The AR/VR trainer guides students through sequences to prepare for and execute a flight. What surprised me most was how quickly my brain accepted the experience as real. It took little time to master the hand gestures needed to interact with the cockpit. This wasn’t a video game pretending to be a simulator—it was the real deal.
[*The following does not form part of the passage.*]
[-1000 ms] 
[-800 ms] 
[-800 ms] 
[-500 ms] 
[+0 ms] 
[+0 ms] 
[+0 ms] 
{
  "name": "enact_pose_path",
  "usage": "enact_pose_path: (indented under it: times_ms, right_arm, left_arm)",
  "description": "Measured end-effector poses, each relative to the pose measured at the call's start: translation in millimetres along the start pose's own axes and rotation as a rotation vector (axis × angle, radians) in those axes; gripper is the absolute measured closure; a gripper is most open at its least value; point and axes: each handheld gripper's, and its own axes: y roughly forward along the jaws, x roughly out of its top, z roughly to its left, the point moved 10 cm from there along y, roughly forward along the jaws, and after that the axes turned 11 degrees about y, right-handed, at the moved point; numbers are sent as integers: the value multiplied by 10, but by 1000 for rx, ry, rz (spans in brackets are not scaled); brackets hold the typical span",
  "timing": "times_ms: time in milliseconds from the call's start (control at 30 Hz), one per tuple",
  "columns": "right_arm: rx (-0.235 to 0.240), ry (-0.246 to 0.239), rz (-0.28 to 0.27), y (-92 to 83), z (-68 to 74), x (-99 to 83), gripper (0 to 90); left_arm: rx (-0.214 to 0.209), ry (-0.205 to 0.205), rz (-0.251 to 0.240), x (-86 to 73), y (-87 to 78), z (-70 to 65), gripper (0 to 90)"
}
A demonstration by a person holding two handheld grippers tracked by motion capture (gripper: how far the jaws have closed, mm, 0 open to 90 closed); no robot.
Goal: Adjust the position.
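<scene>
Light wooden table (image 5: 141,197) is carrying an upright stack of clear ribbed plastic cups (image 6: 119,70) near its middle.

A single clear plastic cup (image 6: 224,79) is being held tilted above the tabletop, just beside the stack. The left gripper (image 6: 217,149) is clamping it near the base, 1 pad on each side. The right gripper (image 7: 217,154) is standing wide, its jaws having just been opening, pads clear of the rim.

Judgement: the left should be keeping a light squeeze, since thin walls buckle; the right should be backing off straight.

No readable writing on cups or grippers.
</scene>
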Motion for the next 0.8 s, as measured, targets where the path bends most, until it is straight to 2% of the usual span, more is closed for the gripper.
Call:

Harnessing the Electric Revolution
CAE’s training programs aren’t limited to simulators. The company also provides hands-on flight instruction using a fleet of about 60 Piper Archer single-prop aircraft. Of these, 48 are based at CAE’s Phoenix Aviation Academy in Mesa, Arizona, where many airline pilots begin their careers. The fleet also includes eight Piper Seminoles, seven Cirrus SR20s, two Cessna Citation CJ1s, and two Diamond DA20s.

Knowing that electric propulsion is the future, CAE is developing a retrofit kit for the Piper Archer, based on the EASA-certified Safran ENGINeUS 100 electric engine. Several of these aircraft, in various states of disassembly, can be found inside the Montreal facility.

Mukund Patel, CAE’s Design Lead for Electric Aircraft, described the process. “We’ve taken out everything unnecessary for electric flight—gasoline engine, fuel tanks, related systems,” he said. Batteries will be installed in the wings and behind the pilot, but they currently require so much space that CAE is converting the four-seater into a two-seater.

Once the battery layout is finalized, CAE will install the electric engine, a new propeller, a cowling, and supporting avionics. Everything must be safe, balanced, and efficient enough to fly. “We’re still in the detailed design phase,” Patel said. “We completed a preliminary design review last year. That helped define what we’re trying to achieve.”

Willing to Take Risks
If successful, CAE hopes to electrify a portion of its own training fleet—and eventually market an electric retrofit kit for the worldwide Piper Archer trainer fleet. The potential market is huge. If the performance is right and the price is advantageous, many piston-powered aircraft owners would likely consider switching to electric.

It’s a bold leap. But then again, CAE has taken bold leaps before, starting with that first simulator in 1952. And their recent entry into air traffic control training with the ATSTC is another big one.

Risk-taking is part of CAE’s DNA. Just ask anyone who remembers when the company tried to make TVs. That didn’t pan out, but most of their risks have paid off—enough to turn CAE into one of the world’s most successful aviation firms.

That’s why I expect CAE to stay at the cutting edge of cool — whether in flight simulation, aviation training, electric aircraft, or whatever else they dream up next. I’ve seen the future on their factory floor, and I am impressed.